Umar melajukan kendaraannya. Dia tak sabar ingin bertemu dengan kedua orang tua dan menyampaikan apa yang menjadi amanah dari perempuan tua itu.
Sesampainya di rumah, seperti biasa, Kyai Rosyid langsung menyambut sang anak dengan begitu hangat. Kehangatan yang sama sekali tak pernah hilang di rumah ini. Hal tersebut yang membuat Umar tak bisa melupakannya.
“Abi.”
“Umar. Apa kabar?”
“Alhamdulillah. Ummi di mana?”
“Di kamar. Sepertinya sedang gak enak badan. Kau lihat sana!” Umar sendiri langsung menengok. Nyai Rofi yang sedang berbaring hanya bisa tersenyum melihat sang putra datang. Mereka sejenak melepas rindu dan merasakan kehangatan yang telah lama mereka rindukan.
“Ummi. Ada titipan.”
“Dari Amelia. Sudah lama aku tidak bertemu dengannya. Bagaimana kondisinya sekarang?”

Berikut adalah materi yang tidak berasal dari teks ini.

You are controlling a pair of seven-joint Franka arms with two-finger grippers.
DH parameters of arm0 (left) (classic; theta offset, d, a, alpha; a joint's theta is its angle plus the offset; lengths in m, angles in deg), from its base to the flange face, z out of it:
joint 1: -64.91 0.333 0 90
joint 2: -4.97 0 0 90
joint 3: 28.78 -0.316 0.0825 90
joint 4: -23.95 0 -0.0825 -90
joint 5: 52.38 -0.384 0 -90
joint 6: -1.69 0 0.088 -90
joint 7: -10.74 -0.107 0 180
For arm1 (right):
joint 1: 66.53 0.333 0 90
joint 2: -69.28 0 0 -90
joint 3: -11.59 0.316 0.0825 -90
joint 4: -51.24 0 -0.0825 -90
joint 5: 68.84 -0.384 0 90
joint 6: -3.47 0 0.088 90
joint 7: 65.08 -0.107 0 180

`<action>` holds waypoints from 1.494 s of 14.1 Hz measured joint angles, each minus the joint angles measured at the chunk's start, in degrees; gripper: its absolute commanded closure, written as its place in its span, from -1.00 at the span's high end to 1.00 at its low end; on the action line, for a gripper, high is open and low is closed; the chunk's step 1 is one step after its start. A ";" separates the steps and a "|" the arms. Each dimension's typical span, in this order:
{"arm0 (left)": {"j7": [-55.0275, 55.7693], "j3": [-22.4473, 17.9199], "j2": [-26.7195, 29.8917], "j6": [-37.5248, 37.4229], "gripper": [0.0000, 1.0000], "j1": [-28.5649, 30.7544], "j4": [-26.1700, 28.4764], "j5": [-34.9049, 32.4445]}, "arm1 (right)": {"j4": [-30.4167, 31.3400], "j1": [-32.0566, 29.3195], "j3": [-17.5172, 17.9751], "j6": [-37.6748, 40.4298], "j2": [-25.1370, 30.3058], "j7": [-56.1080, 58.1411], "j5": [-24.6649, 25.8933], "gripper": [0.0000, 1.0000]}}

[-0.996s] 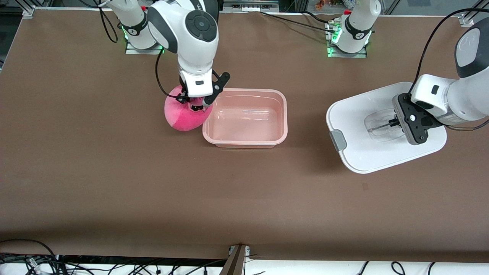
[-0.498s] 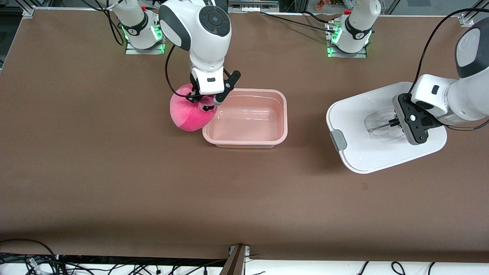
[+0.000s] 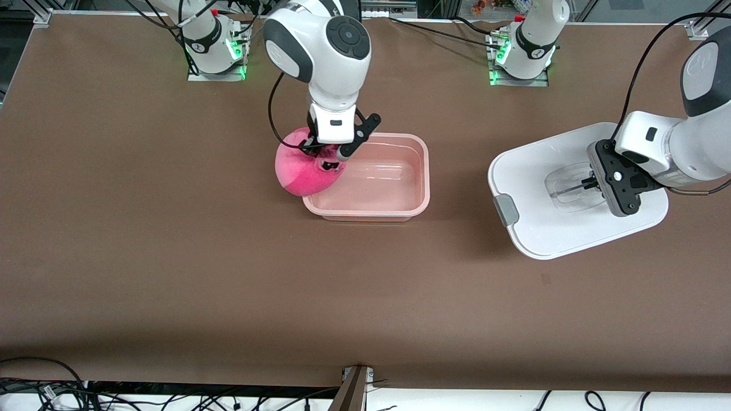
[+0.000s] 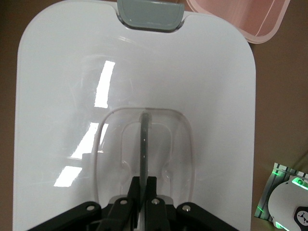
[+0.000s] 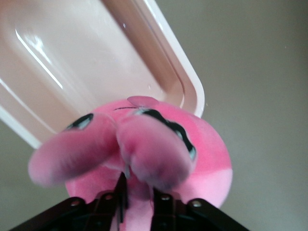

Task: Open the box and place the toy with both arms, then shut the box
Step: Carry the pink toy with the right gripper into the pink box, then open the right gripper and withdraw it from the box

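Note:
The pale pink tub stands open in the middle of the table. My right gripper is shut on the bright pink plush toy and holds it in the air over the tub's rim at the right arm's end. In the right wrist view the toy hangs over the tub's corner. The white lid lies on the table toward the left arm's end, apart from the tub. My left gripper is shut on the lid's clear central handle. One grey clip shows on the lid's edge.
The brown table spreads wide nearer the front camera. The two arm bases stand along the edge farthest from the camera. Cables lie along the table's near edge.
My right gripper has carried the toy sideways toward the tub, from beside it to over its rim. The left arm and the lid have not moved.

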 measured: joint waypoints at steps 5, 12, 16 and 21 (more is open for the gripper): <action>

“Beliau sehat. Beliau sangat merindukan Ummi.”
“Kau harus tau Umar, dia teman sepermainjan saat aku masih kecil. Sangat akrab. Tapi, akhirnya dia mendapatkan jalan takdirnya sendiri. Dia perempuan yang sungguh beruntung memiliki suami seperti Mas Yani.”
“Beliau menitipkan itu untuk Ummi. Apa gara-gara Ummi kondisinya sedang tidak enak badan? Atau ada hal lain?” Nyai Rofi terdiam dengan pertanyaan dari putranya. Pertanyaan itu seperti membuka sesuatu yang ada di masa lalu dari seorang perempuan bernama Amelia.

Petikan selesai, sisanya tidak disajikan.